Pub Date: Feb. 1st, 2004
ISBN: 0-06-000676-5
Publisher: HarperCollins

Was Dresden an innocent city smashed into dust by Allied perfidy Allies, as the Vonnegutian legend has it? Or was it a legitimate target?

The answer is yes, writes English novelist/translator Taylor (The Kinder Garden, 1991), and with lots of qualifications. The Saxon city of Dresden, renowned for its sumptuous architecture, for china and glassware, for great works of art, invited destruction. The Nazis argued otherwise, holding that the Allied bombing of the city in February 1945—at first by 796 Lancaster bombers that dropped “more than twenty-six hundred tons of high explosives and incendiary devices on the target city, utterly destroying thirteen square miles of its historic center,” then by subsequent raids—was a crime against humanity such as the world had never seen. But Dresden was no innocent haven, Taylor argues, echoing Robin Neillands’s argument in The Bomber War (2001): Dresden served as an important rail center that brought reinforcements and supplies to the Eastern Front (though by that time the Russians were only 70 miles away), and it manufactured important war materiel, including aircraft engines and optical equipment.
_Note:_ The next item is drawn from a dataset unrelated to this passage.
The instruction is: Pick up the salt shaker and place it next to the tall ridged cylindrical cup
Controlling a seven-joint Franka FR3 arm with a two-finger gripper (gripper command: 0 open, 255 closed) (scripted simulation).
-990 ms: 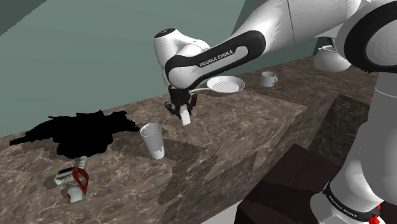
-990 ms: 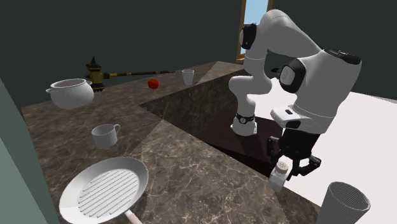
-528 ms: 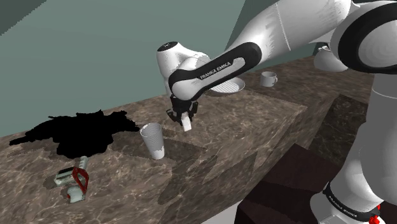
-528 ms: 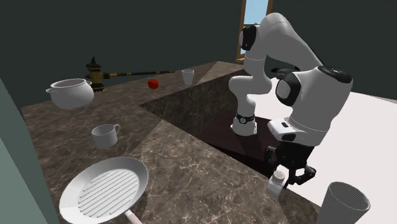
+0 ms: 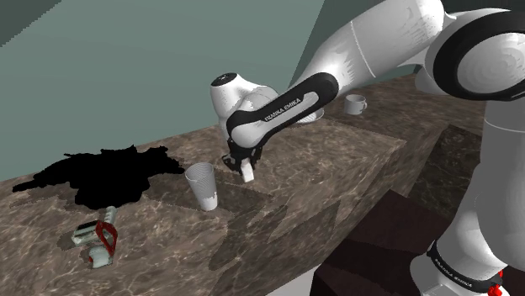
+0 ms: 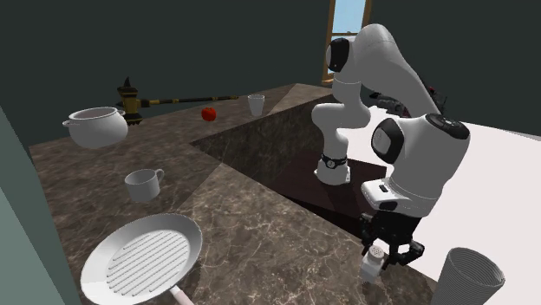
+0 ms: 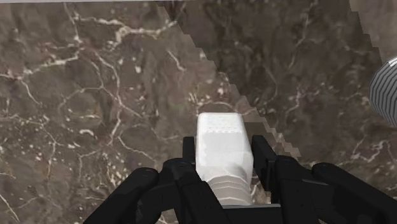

By Taylor’s account, the Allied raid still seems excessive: Why else were so many of the British bombs designed to blow apart streets, “thereby causing access problems for firefighters and other emergency services”? And why did the second wave of bombing follow the first by a full two hours, if not to lure sheltered Dresdeners out of hiding and into the open? Taylor allows that the second scenario may have been a matter of deliberate policy on the part of the vengeful RAF, which visited even greater devastation on less important targets in the closing days of the war. Interestingly, he revisits an old fire: namely, the thought that Dresden was so thoroughly destroyed simply to deny it to the Soviets at the gates.

A sure-to-be controversial argument that the bombing of Dresden “was not irrational, or pointless.”